* **WHAT IS EXPECTED**: Extract all lines in the data that contain the word "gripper".

++++++++

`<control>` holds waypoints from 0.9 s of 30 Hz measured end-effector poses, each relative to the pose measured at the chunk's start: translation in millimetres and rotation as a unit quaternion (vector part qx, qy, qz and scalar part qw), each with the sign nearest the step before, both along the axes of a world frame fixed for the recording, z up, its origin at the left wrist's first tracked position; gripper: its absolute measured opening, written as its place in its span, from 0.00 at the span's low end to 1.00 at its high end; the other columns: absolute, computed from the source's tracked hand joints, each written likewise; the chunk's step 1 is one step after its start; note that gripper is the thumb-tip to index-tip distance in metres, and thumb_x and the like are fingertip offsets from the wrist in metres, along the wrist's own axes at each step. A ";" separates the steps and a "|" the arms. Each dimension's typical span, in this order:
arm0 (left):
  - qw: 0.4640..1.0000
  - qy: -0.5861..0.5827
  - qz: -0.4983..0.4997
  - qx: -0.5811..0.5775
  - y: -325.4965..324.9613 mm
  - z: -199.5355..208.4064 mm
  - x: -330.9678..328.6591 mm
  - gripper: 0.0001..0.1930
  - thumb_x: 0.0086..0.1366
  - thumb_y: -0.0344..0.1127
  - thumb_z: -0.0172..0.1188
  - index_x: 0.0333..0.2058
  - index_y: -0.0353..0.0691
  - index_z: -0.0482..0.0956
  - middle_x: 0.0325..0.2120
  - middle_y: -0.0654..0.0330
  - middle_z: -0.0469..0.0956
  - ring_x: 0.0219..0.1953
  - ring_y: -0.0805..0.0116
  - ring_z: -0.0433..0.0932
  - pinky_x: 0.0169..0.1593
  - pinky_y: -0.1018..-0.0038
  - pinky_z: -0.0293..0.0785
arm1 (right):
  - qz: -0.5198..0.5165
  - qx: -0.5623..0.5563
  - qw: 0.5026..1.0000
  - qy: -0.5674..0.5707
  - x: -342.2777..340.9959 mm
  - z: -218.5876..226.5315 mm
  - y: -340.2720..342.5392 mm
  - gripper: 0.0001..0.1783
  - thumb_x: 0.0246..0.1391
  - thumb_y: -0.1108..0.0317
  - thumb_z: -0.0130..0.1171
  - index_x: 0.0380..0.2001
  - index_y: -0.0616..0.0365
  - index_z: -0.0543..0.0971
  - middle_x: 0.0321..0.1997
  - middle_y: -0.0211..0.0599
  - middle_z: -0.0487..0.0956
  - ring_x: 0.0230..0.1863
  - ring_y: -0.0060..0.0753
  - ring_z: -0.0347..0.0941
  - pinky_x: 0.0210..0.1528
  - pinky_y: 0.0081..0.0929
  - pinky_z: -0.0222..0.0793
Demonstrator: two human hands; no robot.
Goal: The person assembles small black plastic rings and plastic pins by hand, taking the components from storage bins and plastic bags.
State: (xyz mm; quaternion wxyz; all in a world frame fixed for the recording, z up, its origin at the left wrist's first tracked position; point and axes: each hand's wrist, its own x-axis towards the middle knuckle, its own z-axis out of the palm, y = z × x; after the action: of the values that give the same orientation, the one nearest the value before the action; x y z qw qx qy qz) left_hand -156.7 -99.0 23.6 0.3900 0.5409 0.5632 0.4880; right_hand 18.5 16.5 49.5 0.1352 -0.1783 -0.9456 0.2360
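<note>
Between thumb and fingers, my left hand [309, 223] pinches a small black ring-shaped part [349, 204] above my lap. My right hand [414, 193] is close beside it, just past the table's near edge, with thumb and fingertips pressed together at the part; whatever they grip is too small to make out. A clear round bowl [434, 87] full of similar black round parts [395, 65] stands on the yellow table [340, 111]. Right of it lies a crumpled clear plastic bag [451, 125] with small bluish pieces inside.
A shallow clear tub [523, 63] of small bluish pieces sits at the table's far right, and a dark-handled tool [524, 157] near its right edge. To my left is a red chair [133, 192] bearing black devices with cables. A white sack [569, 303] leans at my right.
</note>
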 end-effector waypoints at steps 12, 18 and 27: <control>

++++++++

* **OUTPUT FOR THIS EXERCISE**:
`<control>` holds waypoints from 0.9 s of 30 Hz measured end-effector poses, each relative to the pose measured at the chunk's start: translation in millimetres and rotation as a unit quaternion (vector part qx, qy, qz and scalar part qw), each with the sign nearest the step before, both along the axes of a world frame fixed for the recording, z up, its origin at the left wrist's first tracked position; gripper: its absolute measured opening, written as its place in its span, from 0.00 at the span's low end to 1.00 at its high end; the other columns: absolute, computed from the source's tracked hand joints, each written likewise; the chunk's step 1 is one step after its start; note that gripper is the thumb-tip to index-tip distance in metres, and thumb_x and the like are fingertip offsets from the wrist in metres, along the wrist's own axes at each step. A ";" separates the steps and a "|" the arms. Each dimension's typical span, in this order:
  - gripper: 0.0001..0.1930
  - gripper: 0.0001..0.1783

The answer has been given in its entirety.